* Instructions for the task *
The pictures are to be left out, and all remaining data is to be transcribed exactly as it appears.

--- START ---

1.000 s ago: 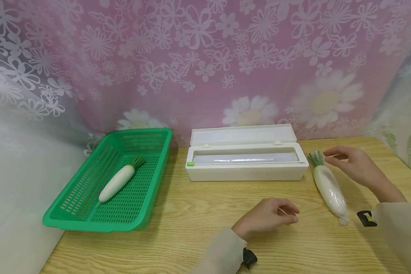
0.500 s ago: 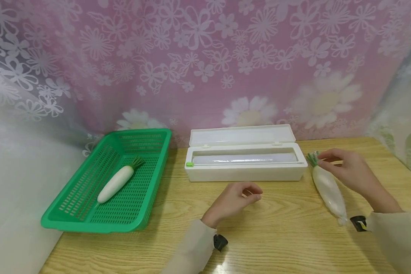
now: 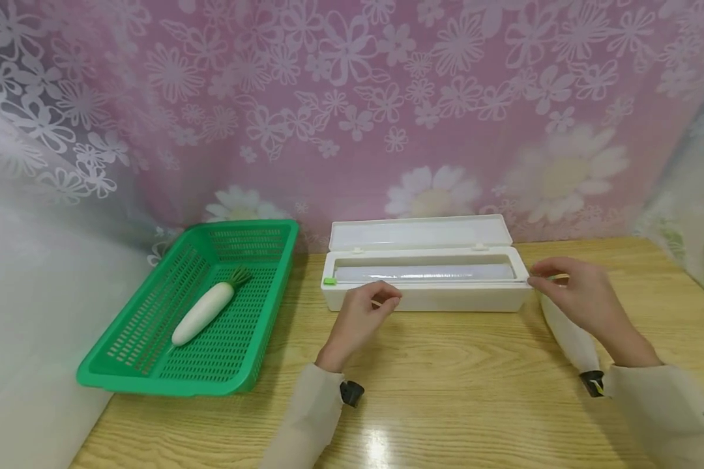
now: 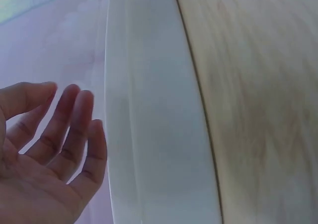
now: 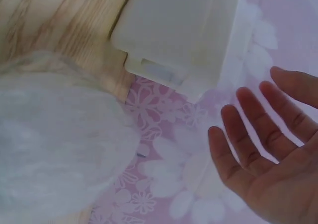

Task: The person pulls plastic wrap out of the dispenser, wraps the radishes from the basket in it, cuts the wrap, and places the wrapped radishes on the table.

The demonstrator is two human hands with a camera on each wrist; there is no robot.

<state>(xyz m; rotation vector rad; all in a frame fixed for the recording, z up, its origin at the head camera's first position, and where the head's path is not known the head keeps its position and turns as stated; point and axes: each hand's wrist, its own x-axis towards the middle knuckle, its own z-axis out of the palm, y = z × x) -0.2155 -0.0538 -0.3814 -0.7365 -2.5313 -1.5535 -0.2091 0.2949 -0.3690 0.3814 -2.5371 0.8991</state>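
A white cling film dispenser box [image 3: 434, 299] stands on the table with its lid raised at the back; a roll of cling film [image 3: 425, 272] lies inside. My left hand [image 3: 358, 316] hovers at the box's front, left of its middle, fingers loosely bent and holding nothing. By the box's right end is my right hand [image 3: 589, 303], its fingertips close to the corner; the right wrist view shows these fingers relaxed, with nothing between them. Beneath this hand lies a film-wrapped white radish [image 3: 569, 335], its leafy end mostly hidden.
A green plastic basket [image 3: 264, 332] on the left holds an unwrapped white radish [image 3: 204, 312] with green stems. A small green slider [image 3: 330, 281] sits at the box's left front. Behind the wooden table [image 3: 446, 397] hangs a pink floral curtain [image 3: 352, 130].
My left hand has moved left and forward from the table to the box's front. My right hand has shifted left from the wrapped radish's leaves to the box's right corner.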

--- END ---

* Answer box *
1.000 s ago: 
0.500 s ago: 
now: 
now: 
now: 

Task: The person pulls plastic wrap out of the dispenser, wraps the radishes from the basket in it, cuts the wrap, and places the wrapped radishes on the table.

The demonstrator is two human hands with a camera on each wrist; there is no robot.

<state>(xyz m; rotation vector rad; all in a frame fixed for the recording, z up, its origin at the head camera's first position, and where the head's path is not known the head keeps its position and turns as stated; point and axes: each hand's wrist, its own x-axis towards the middle knuckle, its own z-axis out of the palm, y = z × x) -0.2155 -0.0538 -0.3814 -0.7365 -2.5313 -1.5535 -0.2091 0.2949 -0.3690 0.3814 -2.5371 0.8991</state>
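A white cling film dispenser box [image 3: 434, 299] stands on the table with its lid raised at the back; a roll of cling film [image 3: 425, 272] lies inside. My left hand [image 3: 358, 316] hovers at the box's front, left of its middle, fingers loosely bent and holding nothing. By the box's right end is my right hand [image 3: 589, 303], its fingertips close to the corner; the right wrist view shows these fingers relaxed, with nothing between them. Beneath this hand lies a film-wrapped white radish [image 3: 569, 335], its leafy end mostly hidden.
A green plastic basket [image 3: 264, 332] on the left holds an unwrapped white radish [image 3: 204, 312] with green stems. A small green slider [image 3: 330, 281] sits at the box's left front. Behind the wooden table [image 3: 446, 397] hangs a pink floral curtain [image 3: 352, 130].
My left hand has moved left and forward from the table to the box's front. My right hand has shifted left from the wrapped radish's leaves to the box's right corner.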

No additional answer is needed.